Maşayı bilmem ama yazmak için dört şey gereklidir benim bildiğim: Kalem, kağıt, fikir ve en önemlisi, üslup. İlk üçü tamam, hani nerdeyse gani gani memlekette, ama dördüncüsü kıt kaynak, az bulunur, az rastlanır. Üsluptan yana sıkıntıda yazı da söz de. Hani eski laftır. Üslup var vezir eder insanı, üslup var rezil eder insanı. Yazmak, yazarlık, cümlelerle kelimelerle iştigal etmek üslubun kıymetine varmayı gerektirir. Yazmanın ilk koşulu: Aynı cümleyi söylemenin birden fazla yolu vardır, hangisini seçeceksin? Aynı şeyi dile getirmenin ayrı ayrı usulleri vardır. Hangisinde karar kılacaksın? Yollardan yol beğen ki akacak mecra bulasın.
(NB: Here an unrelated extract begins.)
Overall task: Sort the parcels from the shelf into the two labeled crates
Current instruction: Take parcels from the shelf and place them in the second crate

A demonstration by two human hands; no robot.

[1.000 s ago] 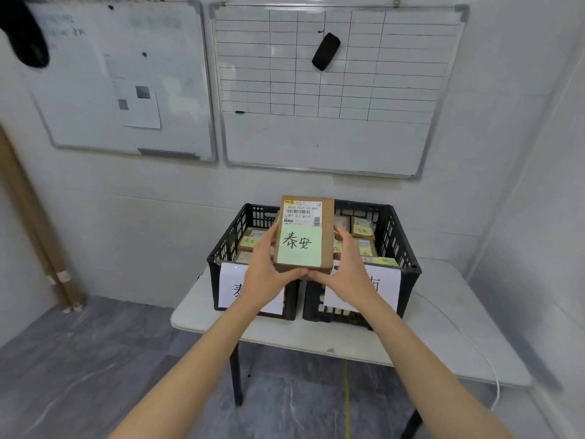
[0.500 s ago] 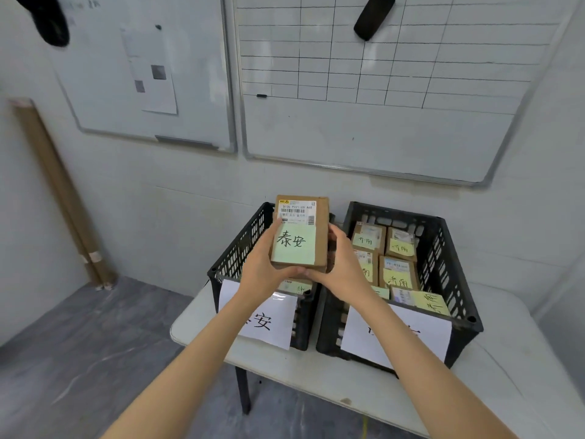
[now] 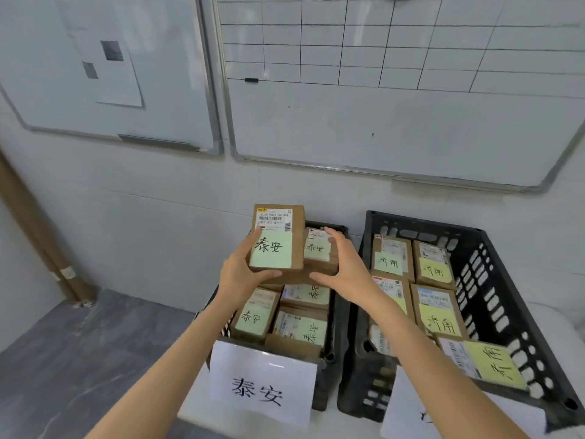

Türkiye’den gelen mesajların hiç de azımsanmayacak bir kısmı geçen haftaki yazıyı bir “üslup” eleştirisi olarak okumuş ve bu düzlemde tartışmış, haklı bulmuş. Ama üslubu ve üsluba verilen önemi görmeden, anlamadan, dosdoğru konudan nem kapanların sayısı da kabarık. Bunların bir kısmı tek kelimeyle “hakaretamiz” idi. Sadece ben değil, yazımı basan kurum ve editör de hakaretlere maruz kaldı. Ve bir kez daha anladık ki incecik, saç telinden bir hudut boyu var bir yazarı “yücelterek heykelleştirerek benimsemek” ile “topyekun defterden silmek” arasında. Biz yazarlar, sanatçılar bu incecik sınır boyunda bir ip cambazı gibi titrek adımlarla gidip geliyoruz aslında. Aman, sakın, suya sabuna dokunma, tepki toplayacak meselelere uzanma, çiçeklerden, hayallerden ve gelmeyecek geleceklerden bahset, hududu çiğneme, haddini aşma. Çünkü ya çok sevilir baş tacı edilirsin, sen olmaktan çıkıncaya değin suretin; ya da partizanca reddedilir tüm eserlerin, kimliğin, ismin. Peki ya ortası? Ötesi? Ötesi, Beşir Fuat’ın dediği gibi: “Ötesi.. hiç”.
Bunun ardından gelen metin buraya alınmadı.